Now the rest of the article deals with the details between how the Conservatives and Liberals plan to both care for the poor while trying to be fiscally responsible. And in all of this there exists some questions not being asked. The first question is, is Britain's current economic system at least partially to blame for the number of those who are poor? If so, then the next question would concern what changes should be made to that system.
To determine which groups of people should receive what funding becomes a debate about how much we should rob Peter to pay Paul. In the end, some people will be shortchanged in terms of getting the help they need. And while the funds are being divvied, the economic system that could be causing a great deal of poverty problem could continue to increase the number who need for assistance. An ever growing battle then results with "tough decisions" to be made regarding who continues to get how much from welfare and who doesn't.
In the meantime, what goes without scrutiny is the economic system and that brings up another question. That question is, do those from both the Left and the Right care more about maintaining the status quo than they do about poverty?
Questioning the economic system because of the number of people who lived in poverty was done by Martin Luther King Jr. in his speech against the Vietnam War (click here). King identified two ways by which we can help the poor.

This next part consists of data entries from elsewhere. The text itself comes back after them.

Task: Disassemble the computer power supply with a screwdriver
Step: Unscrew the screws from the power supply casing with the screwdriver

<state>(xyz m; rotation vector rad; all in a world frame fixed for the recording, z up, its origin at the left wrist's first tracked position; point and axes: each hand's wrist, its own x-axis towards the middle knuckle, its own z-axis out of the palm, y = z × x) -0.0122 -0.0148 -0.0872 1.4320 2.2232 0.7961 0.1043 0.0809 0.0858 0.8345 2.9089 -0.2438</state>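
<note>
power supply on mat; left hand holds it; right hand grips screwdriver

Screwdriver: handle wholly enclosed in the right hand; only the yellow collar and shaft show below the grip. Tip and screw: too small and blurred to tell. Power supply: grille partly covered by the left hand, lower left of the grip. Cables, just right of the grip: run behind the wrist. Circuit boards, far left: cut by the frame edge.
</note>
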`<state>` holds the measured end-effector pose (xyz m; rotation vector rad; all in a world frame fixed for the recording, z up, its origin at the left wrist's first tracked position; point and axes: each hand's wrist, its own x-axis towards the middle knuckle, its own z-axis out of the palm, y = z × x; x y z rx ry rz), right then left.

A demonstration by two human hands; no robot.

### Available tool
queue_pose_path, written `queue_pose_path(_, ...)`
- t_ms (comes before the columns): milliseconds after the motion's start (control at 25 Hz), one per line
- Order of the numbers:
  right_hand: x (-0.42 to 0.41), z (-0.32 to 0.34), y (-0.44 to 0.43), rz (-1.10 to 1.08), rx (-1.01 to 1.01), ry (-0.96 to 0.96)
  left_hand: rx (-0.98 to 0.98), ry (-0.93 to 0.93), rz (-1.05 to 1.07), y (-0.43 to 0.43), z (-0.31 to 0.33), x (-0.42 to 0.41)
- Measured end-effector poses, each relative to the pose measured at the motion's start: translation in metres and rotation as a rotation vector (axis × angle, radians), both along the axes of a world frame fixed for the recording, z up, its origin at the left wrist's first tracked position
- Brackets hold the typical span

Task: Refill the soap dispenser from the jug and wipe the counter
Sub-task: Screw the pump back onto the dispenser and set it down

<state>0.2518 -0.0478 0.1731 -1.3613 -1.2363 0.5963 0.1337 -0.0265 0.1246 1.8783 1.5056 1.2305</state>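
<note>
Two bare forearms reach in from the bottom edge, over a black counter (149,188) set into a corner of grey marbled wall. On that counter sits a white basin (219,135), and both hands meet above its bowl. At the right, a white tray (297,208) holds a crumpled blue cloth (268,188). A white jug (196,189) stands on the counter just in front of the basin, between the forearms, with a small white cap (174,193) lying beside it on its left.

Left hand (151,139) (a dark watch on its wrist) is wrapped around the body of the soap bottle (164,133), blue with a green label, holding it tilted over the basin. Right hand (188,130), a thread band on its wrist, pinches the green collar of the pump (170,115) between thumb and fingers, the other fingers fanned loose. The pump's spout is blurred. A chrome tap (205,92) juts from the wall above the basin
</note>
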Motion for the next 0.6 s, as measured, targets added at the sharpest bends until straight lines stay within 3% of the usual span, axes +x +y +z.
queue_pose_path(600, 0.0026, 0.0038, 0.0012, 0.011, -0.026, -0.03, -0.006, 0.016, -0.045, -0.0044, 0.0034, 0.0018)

A true revolution of values will soon cause us to question the fairness and justice of many of our past and present policies. n the one hand we are called to play the good Samaritan on life's roadside; but that will be only an initial act. One day we must come to see that the whole Jericho road must be transformed so that men and women will not be constantly beaten and robbed as they make their journey on life's highway. True compassion is more than flinging a coin to a beggar; it is not haphazard and superficial. It comes to see that an edifice which produces beggars needs restructuring.
What King's challenge here concerns what we are willing to do to help those in need. That unless we are willing to consider changing the current economic system, all of this talk about who cares for the poor more is empty. Because unless we are willing to change the current economic system, we are insisting that we are too attached to the status quo to do what is necessary to best alleviate poverty. This applies both to the "Left" and the "Right."
King's challenge remains for us today. His challenge strikes at the heart of the matter. And lest those who are willing to change the current economic system feel superior to those who would rather fight than switch, we should remember that all of us make compromises that prevent us from loving our neighbor as we should. We either do this on an individual basis or in the groups or systems we support. The point being that we need to work together as equals to solve our problems.